Much rubbish is being spoken about how the CV (or resume to our American readers) is now dead. You know, that static, slightly dull thing that lists all the stuff you’ve done for work. I read recently on a blog that in a resume you’re just a piece of paper but in a profile you’re a human being. What? Has someone swallowed a dictionary full off management cliches? Someone get me a bucket.
It seems to be the trend that we in recruitment always feel the need to pronounce something that is dead. You remember how job boards were dead a few years ago……well they’re still here. You remember how dead staffing agencies were………well they’re still here and now the doomsayers are turning their sights on the poor old humble resume.
A cv in some form will always exist. Whenever you apply for a job there will have to be a mechanism for the potential recruiter to assess whether your background means it’s likely that you will have the skill set required to do the job. The only likely exception to this will be very low skilled jobs where previous experience of any kind is not required beyond possibly basic physical coordination.
A much more sensible argument is that the cv will always exist but that it is likely to change somewhat and quite possibly be presented to the employer in a different way. So here’s our list of things we’d like to see on every cv. These are pretty unlikely but in an ideal world the perfect cv would include:
- The basics you get now with details on employment etc.
- A video presentation from the candidate outlining why they think they are suitable for the job including specific examples of how their previous experience could help the potential employer.
- Details of your education and grades supplied directly by the schools/colleges you attended
- Your score in a standard intelligence test which everyone on the planet must sit
- A copy of all your past appraisals
- Comments from your current/past colleagues who’ve worked above, below and alongside you, giving their input into your likely suitability for the role
- Your precise current or last salary
- References from other companies that you have come into contact with: clients,partners, suppliers which is interactive allowing the potential recruiting company to ask these people questions
Points 3 - 8 could not be edited by the candidate in any way and the information would be electronically sucked into the candidate’s resume into a predetermined set of fields that can only be viewed by someone that candidate authorises.
Which brings me nicely onto the delivery of the cv.
The future cv (ideally) would be a web based piece of work.
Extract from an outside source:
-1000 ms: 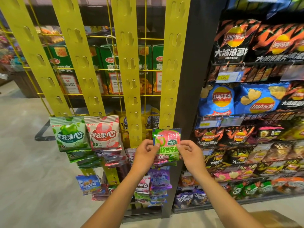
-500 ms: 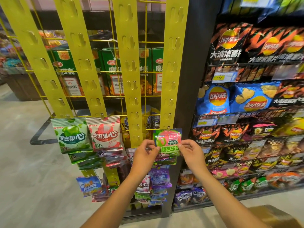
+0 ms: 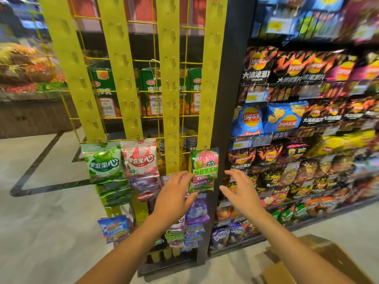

Not a word document or pdf but a page or pages which the candidate can update point 1 above. The video section could be created a dozen different times and tweaked to suit the specific job applied for in essence creating multiple version of the same cv….except the video content would differ from application to application. Points 3 - 8 could then be inserted into the candidate’s cv and there would be no hiding place from the results. Which means of course that every employer and educational establishment would have to sign up to use some great big central repository of candidate information on appraisals, a gold standard intelligence test, and partners/clients could login when prompted and update the information on the candidate if they had come into contact with them.
The problem with the cv is that it’s written by the candidate. Most are full of half truths, lies, damned lies and statistics (job at Yahoo anyone?). So imagine an interactive profile where at least 80% of the information is provided by others and the candidate can’t control what is said.
Now that would be interesting ! Think of all those duff hires you’ve made, you know….. the bluffers who’ve either misled you by massaging the truth on their resume or just talked a phenomenally good game during the interview. Come on, admit it, we’ve all hired at least one shocker. But with an online cv like this, it just wouldn’t happen. The bluffers would be exposed before they even got to interview and if they chose not to submit this new 360 degree profile, instead opting for the self penned traditional cv…….well you’d know they’be trying to hide something. In fact when you think about it, the entire cv (with the exception of the personal stuff like contact details) could theoretically be inserted by different organisations and sets of people…….and not by the applicant themselves. What we would need is some king of gargantuan online life database where your life could be gradually listed. Get a degree……the University updates your file. Get an accounting qualification, your employer updates your file. Got a pay rise, good/bad appraisal, new job etc etc….your employer updates your online profile. A kind of Facebook timeline for employment…..but written by others.
So is the cv dead? No, of course it isn’t but it will likely adapt as sites like Linkedin become the de facto storage facility for everyone’s career history. Already you can boost your credibility with references from people you’ve worked alongside and one wonders how long it will be before they allow users to post video profiles as well. Will it ever contain the other stuff outlined above………….watch this space.